What does it mean when Christians are encouraged to find their identity in Christ? At least, I think, the following:
Because Jesus is in heaven, and we are united to Jesus by faith and the Holy Spirit, we too can be described as being in some sense seated in the heavenly places in Christ. What does that mean? I think primarily it means access to God, permanent access (hence 'seated'). Here is the Christians direct answer to a sense of self which is blighted by guilt, or by that sense of exclusion which so many of us feel. We have access to God. We are welcome in heaven. No guilt shuts me out, no awkwardness raises a barrier. When questions of identity are raised within us, we look - not inward, to find some solid identity there - but upward, to Christ.
Because Jesus is currently not with us, our identity is in a sense unknown. Our life is hidden with Christ in God. What will be has not yet appeared. For the Christian in the here and now, that means an often painful reserve in speaking or thinking of our identity. We literally don't know what a Christian is. Our identity is in the future, at least in so far as our experience of it goes. Can I suggest that although this is painful there is nonetheless some relief that goes along with it? Everyone is a mystery to themselves at some level, and I suspect often a painful mystery; to understand that there is no need to wrestle with this incessantly, to find peace in knowing that we will know ourselves when Christ appears, can be a release.

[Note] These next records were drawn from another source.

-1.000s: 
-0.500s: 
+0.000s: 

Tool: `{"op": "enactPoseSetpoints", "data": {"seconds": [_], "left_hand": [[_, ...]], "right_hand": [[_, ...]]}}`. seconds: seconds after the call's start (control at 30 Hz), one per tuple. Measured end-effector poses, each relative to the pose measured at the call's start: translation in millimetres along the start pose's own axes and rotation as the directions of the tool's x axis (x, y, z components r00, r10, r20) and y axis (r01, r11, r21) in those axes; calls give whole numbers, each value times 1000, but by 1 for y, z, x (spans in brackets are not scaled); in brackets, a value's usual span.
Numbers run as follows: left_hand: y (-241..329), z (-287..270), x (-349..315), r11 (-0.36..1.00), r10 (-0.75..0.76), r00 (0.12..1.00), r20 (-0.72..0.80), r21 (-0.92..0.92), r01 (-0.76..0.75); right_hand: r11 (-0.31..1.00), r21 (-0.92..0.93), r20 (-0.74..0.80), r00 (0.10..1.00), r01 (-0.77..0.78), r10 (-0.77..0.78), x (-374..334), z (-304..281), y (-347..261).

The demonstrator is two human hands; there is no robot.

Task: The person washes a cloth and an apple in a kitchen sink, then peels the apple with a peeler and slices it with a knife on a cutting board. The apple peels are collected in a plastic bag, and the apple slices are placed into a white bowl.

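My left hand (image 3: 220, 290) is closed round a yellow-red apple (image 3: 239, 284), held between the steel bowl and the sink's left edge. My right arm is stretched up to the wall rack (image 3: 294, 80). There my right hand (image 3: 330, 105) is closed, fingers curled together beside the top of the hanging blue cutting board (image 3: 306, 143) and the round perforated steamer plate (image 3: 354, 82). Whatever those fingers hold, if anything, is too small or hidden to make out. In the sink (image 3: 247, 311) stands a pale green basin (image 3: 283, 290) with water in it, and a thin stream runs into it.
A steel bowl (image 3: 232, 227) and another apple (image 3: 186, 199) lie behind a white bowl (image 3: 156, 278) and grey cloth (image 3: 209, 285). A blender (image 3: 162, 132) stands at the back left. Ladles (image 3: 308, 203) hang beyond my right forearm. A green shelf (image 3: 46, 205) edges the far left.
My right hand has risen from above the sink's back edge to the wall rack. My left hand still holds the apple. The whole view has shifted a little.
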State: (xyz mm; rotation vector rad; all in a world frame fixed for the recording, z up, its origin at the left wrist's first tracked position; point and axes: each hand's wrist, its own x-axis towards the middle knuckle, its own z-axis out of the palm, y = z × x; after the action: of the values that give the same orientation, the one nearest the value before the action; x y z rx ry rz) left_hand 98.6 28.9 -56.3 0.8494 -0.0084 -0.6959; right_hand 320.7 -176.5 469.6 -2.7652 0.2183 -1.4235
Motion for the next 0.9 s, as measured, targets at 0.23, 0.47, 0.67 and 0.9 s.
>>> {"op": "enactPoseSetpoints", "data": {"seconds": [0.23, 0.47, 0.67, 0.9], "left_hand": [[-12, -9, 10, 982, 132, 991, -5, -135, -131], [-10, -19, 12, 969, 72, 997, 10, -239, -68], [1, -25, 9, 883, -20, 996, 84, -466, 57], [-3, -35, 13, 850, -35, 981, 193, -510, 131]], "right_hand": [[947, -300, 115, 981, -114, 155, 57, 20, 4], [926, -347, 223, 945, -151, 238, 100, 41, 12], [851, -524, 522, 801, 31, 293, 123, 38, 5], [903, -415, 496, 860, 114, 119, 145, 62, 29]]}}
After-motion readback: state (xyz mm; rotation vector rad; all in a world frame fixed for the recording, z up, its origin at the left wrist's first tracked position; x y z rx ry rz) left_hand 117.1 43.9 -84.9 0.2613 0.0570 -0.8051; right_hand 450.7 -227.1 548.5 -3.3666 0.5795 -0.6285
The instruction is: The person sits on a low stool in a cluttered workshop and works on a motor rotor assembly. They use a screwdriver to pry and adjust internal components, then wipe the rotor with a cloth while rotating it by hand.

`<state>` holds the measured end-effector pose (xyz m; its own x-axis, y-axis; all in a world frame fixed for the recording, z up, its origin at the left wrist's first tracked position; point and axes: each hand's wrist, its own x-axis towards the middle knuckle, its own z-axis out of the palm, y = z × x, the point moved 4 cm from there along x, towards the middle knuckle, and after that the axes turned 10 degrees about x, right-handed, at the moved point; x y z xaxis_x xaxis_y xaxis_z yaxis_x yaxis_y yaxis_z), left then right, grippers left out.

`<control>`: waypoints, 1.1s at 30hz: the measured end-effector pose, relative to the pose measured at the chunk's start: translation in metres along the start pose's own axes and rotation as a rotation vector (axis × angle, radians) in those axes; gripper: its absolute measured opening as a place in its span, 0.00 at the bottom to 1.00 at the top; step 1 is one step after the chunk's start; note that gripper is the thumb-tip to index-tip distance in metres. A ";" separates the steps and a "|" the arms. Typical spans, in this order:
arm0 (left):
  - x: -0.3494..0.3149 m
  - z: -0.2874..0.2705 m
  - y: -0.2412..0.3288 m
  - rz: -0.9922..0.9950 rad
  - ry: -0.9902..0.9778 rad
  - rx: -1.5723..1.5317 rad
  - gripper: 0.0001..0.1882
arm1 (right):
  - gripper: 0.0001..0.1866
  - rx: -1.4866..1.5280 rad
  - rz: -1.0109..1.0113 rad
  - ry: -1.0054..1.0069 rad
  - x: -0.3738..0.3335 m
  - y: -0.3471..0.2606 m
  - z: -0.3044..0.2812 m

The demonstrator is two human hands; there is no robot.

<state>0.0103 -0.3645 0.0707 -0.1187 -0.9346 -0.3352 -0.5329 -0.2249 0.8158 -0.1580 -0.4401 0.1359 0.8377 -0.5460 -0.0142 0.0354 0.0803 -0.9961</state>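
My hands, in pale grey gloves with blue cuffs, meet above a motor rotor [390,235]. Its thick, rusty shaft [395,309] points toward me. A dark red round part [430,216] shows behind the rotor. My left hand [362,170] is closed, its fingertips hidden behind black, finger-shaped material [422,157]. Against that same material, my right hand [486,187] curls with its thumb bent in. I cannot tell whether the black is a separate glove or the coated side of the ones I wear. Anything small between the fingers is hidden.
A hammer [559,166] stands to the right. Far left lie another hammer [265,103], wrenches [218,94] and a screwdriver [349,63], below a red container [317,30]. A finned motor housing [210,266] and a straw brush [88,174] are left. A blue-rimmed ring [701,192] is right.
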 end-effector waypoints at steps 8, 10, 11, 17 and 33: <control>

Because Jesus is crucified and risen, our identity is a constant movement from death toward life. This is where all the NT instructions about putting the old nature to death come in, and it is the key to Paul's paradoxical sense that although physically he is moving constantly from life to death, spiritually he moves constantly from death to life, from the cross toward the resurrection. I think this might be the most practical aspect of finding our identity with Christ, and the most terrifying. It means a venture. It means concretely saying 'I will put to death my own desires, trusting that God will turn that apparent death to life'. It means living day to day in a way which only makes sense if the resurrection is real; living as if the gospel is the pattern for human living as well as the best news we ever heard.